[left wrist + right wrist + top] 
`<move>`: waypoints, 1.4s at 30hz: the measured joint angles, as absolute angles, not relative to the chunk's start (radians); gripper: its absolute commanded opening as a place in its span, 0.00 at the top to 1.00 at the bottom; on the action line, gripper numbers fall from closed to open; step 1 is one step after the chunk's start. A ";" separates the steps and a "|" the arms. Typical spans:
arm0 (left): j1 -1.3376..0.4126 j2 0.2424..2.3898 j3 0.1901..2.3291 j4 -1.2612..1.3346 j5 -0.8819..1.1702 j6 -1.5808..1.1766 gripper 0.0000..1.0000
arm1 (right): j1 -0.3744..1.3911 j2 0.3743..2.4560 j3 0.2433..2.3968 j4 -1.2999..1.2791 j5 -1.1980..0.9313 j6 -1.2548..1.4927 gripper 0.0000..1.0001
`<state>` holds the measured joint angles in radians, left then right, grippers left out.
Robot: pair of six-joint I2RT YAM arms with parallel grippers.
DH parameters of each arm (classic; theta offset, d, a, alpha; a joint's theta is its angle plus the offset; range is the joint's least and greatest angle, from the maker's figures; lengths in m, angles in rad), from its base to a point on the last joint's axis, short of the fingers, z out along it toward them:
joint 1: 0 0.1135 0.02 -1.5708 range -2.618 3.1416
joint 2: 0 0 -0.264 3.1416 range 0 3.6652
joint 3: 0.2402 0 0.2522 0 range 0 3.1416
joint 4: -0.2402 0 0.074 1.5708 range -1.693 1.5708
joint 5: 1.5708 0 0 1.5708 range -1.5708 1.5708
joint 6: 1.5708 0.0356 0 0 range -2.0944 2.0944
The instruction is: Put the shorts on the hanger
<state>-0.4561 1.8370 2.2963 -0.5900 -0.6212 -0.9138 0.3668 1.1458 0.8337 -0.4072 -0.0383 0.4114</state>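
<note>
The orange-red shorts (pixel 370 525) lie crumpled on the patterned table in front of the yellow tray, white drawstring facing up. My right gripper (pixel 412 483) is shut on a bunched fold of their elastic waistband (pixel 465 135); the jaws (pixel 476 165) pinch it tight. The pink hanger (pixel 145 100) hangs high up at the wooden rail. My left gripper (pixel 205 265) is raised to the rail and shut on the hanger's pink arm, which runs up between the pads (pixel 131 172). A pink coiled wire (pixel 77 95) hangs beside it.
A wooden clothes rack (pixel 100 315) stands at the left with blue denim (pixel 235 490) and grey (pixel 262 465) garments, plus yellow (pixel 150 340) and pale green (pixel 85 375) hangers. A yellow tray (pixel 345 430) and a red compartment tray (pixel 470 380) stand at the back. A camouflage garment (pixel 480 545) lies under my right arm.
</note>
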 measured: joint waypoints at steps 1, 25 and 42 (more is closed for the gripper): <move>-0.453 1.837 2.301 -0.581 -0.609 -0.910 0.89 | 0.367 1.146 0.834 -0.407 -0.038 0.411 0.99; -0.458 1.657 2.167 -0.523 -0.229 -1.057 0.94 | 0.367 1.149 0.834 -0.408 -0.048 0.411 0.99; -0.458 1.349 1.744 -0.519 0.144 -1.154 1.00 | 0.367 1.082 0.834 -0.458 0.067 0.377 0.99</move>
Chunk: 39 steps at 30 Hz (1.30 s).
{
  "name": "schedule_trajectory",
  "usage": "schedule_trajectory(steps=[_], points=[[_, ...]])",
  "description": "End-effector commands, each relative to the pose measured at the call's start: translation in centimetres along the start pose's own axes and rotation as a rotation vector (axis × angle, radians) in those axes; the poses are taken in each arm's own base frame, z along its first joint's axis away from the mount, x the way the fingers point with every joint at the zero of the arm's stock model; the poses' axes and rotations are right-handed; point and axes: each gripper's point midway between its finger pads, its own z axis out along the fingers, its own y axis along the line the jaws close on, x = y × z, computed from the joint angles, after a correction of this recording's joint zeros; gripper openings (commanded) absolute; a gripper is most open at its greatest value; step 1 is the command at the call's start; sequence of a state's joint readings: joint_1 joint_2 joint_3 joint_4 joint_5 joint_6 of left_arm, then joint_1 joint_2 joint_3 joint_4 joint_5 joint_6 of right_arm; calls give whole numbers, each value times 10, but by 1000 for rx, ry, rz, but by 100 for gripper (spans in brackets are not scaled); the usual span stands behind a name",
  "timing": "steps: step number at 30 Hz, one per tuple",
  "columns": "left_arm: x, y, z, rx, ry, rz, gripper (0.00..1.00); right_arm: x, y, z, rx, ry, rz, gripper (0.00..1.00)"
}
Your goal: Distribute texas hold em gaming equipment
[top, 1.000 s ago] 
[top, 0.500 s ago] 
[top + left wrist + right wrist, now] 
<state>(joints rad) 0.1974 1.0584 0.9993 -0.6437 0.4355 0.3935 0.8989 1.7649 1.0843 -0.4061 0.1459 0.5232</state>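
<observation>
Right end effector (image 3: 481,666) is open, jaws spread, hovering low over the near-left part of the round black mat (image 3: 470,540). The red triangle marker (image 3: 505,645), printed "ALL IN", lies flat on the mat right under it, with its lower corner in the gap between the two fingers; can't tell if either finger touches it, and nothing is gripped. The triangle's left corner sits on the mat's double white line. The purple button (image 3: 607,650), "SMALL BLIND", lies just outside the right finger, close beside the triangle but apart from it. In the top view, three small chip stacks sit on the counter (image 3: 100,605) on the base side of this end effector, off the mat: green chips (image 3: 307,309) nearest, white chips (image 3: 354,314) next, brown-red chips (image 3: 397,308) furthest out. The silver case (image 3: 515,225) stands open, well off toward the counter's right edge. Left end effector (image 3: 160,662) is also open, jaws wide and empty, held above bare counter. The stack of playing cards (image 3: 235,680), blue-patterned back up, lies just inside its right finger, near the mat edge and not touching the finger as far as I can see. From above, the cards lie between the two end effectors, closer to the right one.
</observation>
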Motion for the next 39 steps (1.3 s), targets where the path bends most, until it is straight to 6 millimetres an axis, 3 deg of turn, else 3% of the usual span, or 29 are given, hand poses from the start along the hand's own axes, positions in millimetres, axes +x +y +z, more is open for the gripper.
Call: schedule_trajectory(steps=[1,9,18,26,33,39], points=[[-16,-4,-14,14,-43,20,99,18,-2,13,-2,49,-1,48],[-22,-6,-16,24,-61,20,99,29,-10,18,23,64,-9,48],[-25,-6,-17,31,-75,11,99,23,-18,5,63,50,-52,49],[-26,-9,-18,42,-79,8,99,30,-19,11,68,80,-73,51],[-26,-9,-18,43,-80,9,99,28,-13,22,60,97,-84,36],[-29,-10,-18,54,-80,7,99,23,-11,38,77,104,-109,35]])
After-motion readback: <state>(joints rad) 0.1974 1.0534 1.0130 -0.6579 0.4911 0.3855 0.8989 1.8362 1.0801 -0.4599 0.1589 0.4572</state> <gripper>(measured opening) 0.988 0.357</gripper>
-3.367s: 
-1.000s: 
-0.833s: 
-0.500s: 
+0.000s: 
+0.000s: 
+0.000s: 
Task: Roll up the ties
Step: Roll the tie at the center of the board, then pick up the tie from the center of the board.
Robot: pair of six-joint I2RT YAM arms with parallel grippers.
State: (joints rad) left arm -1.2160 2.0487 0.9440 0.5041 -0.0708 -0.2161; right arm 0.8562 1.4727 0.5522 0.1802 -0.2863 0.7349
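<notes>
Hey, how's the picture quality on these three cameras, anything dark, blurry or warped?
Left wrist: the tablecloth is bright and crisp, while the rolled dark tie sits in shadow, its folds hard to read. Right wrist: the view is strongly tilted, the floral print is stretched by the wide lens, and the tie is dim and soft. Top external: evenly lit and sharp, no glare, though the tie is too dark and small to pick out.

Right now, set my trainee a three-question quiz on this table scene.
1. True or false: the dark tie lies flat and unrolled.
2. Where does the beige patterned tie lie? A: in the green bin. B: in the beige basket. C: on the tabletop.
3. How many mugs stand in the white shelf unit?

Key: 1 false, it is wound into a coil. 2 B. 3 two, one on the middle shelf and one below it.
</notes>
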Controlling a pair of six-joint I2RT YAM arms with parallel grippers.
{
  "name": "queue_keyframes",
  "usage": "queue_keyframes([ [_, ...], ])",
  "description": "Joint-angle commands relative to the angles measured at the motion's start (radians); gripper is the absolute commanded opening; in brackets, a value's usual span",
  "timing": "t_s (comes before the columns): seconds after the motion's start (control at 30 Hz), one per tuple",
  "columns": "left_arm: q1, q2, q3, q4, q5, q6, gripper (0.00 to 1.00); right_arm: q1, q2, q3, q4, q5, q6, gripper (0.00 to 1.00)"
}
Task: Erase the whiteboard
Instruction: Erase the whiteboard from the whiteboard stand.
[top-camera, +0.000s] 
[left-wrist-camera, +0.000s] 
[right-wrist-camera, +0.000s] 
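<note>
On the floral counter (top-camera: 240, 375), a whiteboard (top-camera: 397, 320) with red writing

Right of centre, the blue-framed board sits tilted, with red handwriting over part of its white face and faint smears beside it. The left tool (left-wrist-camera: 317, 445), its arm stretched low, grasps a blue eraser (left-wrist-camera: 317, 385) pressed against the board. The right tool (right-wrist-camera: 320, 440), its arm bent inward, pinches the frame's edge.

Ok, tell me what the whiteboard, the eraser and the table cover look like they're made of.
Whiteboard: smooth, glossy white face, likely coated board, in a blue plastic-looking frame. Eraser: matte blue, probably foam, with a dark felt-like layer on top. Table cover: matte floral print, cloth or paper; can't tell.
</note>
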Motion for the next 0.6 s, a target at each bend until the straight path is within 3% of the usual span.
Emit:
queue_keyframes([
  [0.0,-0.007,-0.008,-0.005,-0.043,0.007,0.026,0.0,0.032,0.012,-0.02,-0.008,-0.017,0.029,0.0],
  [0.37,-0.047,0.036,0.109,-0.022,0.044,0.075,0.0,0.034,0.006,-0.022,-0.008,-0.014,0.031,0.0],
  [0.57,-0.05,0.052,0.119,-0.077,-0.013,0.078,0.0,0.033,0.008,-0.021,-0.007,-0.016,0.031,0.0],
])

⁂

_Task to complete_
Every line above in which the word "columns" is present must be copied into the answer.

_Solution_
  "columns": "left_arm: x, y, z, rx, ry, rz, gripper (0.00..1.00); right_arm: x, y, z, rx, ry, rz, gripper (0.00..1.00)"
  "timing": "t_s (comes before the columns): seconds after the motion's start (control at 30 Hz), one per tuple",
  "columns": "left_arm: q1, q2, q3, q4, q5, q6, gripper (0.00 to 1.00); right_arm: q1, q2, q3, q4, q5, q6, gripper (0.00 to 1.00)"

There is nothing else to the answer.